- _EXERCISE DESCRIPTION_
Output the whole listing with nothing altered.

· · ·

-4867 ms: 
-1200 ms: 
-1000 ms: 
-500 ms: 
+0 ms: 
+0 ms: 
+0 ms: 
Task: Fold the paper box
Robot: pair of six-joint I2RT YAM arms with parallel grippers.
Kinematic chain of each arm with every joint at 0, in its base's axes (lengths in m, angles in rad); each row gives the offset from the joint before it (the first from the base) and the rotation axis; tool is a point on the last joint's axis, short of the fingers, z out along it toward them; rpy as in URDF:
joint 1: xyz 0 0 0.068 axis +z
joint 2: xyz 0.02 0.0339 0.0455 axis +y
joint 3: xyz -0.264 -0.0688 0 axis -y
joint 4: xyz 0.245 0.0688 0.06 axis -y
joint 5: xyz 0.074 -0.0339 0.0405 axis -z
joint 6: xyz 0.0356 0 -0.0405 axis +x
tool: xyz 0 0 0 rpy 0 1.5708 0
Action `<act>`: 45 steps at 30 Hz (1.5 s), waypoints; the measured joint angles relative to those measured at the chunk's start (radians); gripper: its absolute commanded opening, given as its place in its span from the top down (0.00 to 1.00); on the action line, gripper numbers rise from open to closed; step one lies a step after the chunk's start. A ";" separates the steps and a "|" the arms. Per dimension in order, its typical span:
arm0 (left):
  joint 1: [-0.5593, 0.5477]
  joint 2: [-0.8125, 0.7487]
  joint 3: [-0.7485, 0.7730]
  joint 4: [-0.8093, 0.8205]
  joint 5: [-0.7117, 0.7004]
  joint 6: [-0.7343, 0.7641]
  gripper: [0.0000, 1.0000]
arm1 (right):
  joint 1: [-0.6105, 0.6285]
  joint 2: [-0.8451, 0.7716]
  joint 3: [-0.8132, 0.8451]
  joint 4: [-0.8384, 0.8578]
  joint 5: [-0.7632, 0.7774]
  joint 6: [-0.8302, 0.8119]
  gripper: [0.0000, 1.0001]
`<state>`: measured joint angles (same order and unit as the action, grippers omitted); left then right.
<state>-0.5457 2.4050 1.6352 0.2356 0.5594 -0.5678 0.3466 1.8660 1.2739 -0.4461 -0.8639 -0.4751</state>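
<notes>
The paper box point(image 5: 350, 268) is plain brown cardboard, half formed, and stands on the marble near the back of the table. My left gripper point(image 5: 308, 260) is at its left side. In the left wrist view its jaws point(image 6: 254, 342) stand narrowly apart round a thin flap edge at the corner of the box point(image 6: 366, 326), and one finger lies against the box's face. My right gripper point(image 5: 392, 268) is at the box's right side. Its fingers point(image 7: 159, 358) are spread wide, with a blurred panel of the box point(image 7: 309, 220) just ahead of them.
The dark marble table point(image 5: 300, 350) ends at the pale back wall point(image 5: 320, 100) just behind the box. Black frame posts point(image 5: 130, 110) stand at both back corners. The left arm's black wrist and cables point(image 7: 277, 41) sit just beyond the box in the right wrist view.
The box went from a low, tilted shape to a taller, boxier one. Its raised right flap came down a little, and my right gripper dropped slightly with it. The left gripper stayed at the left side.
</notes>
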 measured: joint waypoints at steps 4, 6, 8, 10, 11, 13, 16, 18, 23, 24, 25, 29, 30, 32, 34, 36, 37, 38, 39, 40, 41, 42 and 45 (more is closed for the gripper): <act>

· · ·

- _RESPONSE BOX_
-4867 ms: 
-1200 ms: 
-1000 ms: 
-500 ms: 
+0 ms: 
+0 ms: 
+0 ms: 
Task: Fold the paper box
Robot: pair of six-joint I2RT YAM arms with parallel grippers.
Kinematic chain of each arm with every joint at 0, in its base's axes (lengths in m, angles in rad); each row gives the offset from the joint before it (the first from the base) and the rotation axis; tool is a point on the last joint's axis, short of the fingers, z out along it toward them; rpy as in URDF:
joint 1: xyz 0 0 0.068 axis +z
joint 2: xyz 0.02 0.0339 0.0455 axis +y
joint 3: xyz -0.264 -0.0688 0 axis -y
joint 4: xyz 0.245 0.0688 0.06 axis -y
joint 5: xyz 0.074 -0.0339 0.0405 axis -z
joint 6: xyz 0.0356 0 -0.0405 axis +x
tool: xyz 0 0 0 rpy 0 1.5708 0
Action `<act>`: 45 steps at 30 Hz (1.5 s), waypoints; the measured joint angles relative to those measured at the chunk's start (radians); gripper: its absolute commanded opening, given as its place in its span from the top down (0.00 to 1.00); on the action line, gripper numbers rise from open to closed; step one lies a step after the chunk's start. A ";" separates the steps and a "|" the arms. Per dimension in order, its typical span:
arm0 (left):
  joint 1: [-0.5593, 0.5477]
  joint 2: [-0.8125, 0.7487]
  joint 3: [-0.7485, 0.7730]
  joint 4: [-0.8093, 0.8205]
  joint 5: [-0.7117, 0.7004]
  joint 6: [-0.7343, 0.7641]
  gripper: [0.0000, 1.0000]
arm1 (right):
  joint 1: [-0.6105, 0.6285]
  joint 2: [-0.8451, 0.7716]
  joint 3: [-0.8132, 0.8451]
  joint 4: [-0.8384, 0.8578]
  joint 5: [-0.7632, 0.7774]
  joint 6: [-0.8302, 0.8119]
  gripper: [0.0000, 1.0001]
`<state>`: measured joint angles (same order and unit as the action, grippers omitted); left then right.
<state>-0.5457 2.4050 1.6352 0.2356 0.5594 -0.5678 0.3466 1.8660 1.2739 -0.4461 -0.8639 -0.4751</state>
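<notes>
The paper box point(image 5: 350, 268) is plain brown cardboard, half formed, and stands on the marble near the back of the table. My left gripper point(image 5: 308, 260) is at its left side. In the left wrist view its jaws point(image 6: 254, 342) stand narrowly apart round a thin flap edge at the corner of the box point(image 6: 366, 326), and one finger lies against the box's face. My right gripper point(image 5: 392, 268) is at the box's right side. Its fingers point(image 7: 159, 358) are spread wide, with a blurred panel of the box point(image 7: 309, 220) just ahead of them.
The dark marble table point(image 5: 300, 350) ends at the pale back wall point(image 5: 320, 100) just behind the box. Black frame posts point(image 5: 130, 110) stand at both back corners. The left arm's black wrist and cables point(image 7: 277, 41) sit just beyond the box in the right wrist view.
The box went from a low, tilted shape to a taller, boxier one. Its raised right flap came down a little, and my right gripper dropped slightly with it. The left gripper stayed at the left side.
</notes>
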 measured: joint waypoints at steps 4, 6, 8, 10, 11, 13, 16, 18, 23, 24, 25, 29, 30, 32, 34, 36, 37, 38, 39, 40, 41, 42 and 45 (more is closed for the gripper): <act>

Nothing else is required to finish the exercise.